WHAT THIS TASK INVOLVES.
Copy out exactly the lines below that run from the one holding "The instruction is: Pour" to the one holding "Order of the", keeping both of those lines and no others.

━━━ STUDY MATERIAL ━━━

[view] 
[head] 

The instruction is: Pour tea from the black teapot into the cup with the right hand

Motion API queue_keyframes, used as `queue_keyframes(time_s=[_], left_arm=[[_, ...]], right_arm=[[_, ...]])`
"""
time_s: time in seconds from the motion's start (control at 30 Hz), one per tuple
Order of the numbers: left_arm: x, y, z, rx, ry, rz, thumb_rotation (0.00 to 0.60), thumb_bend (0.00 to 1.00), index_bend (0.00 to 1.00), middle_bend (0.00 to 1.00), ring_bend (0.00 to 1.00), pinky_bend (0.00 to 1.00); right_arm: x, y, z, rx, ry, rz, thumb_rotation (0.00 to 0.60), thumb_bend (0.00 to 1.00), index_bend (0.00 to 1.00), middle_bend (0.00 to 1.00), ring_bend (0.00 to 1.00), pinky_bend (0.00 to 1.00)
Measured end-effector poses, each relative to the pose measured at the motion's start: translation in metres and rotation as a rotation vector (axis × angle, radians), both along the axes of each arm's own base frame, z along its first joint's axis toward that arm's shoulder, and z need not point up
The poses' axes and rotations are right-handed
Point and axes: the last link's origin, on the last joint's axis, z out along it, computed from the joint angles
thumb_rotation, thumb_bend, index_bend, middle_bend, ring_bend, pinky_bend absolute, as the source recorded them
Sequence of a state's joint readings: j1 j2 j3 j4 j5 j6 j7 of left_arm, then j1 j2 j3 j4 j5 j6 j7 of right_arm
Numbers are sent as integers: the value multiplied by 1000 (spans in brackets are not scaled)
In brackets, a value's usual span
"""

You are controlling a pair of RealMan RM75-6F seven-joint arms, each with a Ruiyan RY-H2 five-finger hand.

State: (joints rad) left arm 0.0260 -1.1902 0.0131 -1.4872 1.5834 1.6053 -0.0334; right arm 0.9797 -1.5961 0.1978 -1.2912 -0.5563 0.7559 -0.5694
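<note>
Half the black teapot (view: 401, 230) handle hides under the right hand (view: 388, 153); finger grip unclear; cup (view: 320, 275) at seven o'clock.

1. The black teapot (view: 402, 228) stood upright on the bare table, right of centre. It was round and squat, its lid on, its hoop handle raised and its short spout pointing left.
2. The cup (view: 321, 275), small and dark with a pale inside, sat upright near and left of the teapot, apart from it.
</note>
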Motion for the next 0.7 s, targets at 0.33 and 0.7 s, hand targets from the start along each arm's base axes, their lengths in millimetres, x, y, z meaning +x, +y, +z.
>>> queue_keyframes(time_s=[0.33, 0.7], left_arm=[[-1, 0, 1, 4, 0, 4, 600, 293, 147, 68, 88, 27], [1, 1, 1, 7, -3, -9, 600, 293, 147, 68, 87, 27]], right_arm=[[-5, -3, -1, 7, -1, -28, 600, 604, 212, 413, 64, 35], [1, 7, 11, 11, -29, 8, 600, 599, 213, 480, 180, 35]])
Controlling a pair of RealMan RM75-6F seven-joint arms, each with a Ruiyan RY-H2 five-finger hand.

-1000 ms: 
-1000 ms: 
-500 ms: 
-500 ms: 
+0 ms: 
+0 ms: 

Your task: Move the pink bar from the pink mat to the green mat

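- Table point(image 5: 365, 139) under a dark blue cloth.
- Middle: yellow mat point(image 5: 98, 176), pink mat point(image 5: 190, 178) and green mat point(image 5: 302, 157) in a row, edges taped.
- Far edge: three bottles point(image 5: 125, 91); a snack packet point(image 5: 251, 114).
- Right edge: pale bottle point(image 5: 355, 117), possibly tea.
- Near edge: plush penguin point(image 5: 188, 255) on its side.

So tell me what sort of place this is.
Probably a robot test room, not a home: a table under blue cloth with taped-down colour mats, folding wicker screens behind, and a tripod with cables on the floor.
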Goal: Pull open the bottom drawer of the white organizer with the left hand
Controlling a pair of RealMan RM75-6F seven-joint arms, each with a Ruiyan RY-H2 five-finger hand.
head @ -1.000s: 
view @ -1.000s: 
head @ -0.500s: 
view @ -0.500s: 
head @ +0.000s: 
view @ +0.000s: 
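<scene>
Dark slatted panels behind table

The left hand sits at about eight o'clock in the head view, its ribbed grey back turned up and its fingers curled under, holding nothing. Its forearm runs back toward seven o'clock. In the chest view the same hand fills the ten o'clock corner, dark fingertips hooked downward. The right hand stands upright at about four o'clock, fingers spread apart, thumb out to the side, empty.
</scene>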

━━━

SOLUTION TO THIS PROBLEM.
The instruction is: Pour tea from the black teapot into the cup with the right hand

Motion API queue_keyframes, used as `queue_keyframes(time_s=[_], left_arm=[[_, ...]], right_arm=[[_, ...]])`
"""
time_s: time in seconds from the motion's start (control at 30 Hz), one per tuple
Order of the numbers: left_arm: x, y, z, rx, ry, rz, thumb_rotation (0.00 to 0.60), thumb_bend (0.00 to 1.00), index_bend (0.00 to 1.00), middle_bend (0.00 to 1.00), ring_bend (0.00 to 1.00), pinky_bend (0.00 to 1.00); right_arm: x, y, z, rx, ry, rz, thumb_rotation (0.00 to 0.60), thumb_bend (0.00 to 1.00), index_bend (0.00 to 1.00), middle_bend (0.00 to 1.00), ring_bend (0.00 to 1.00), pinky_bend (0.00 to 1.00)

The work on this exercise is finished.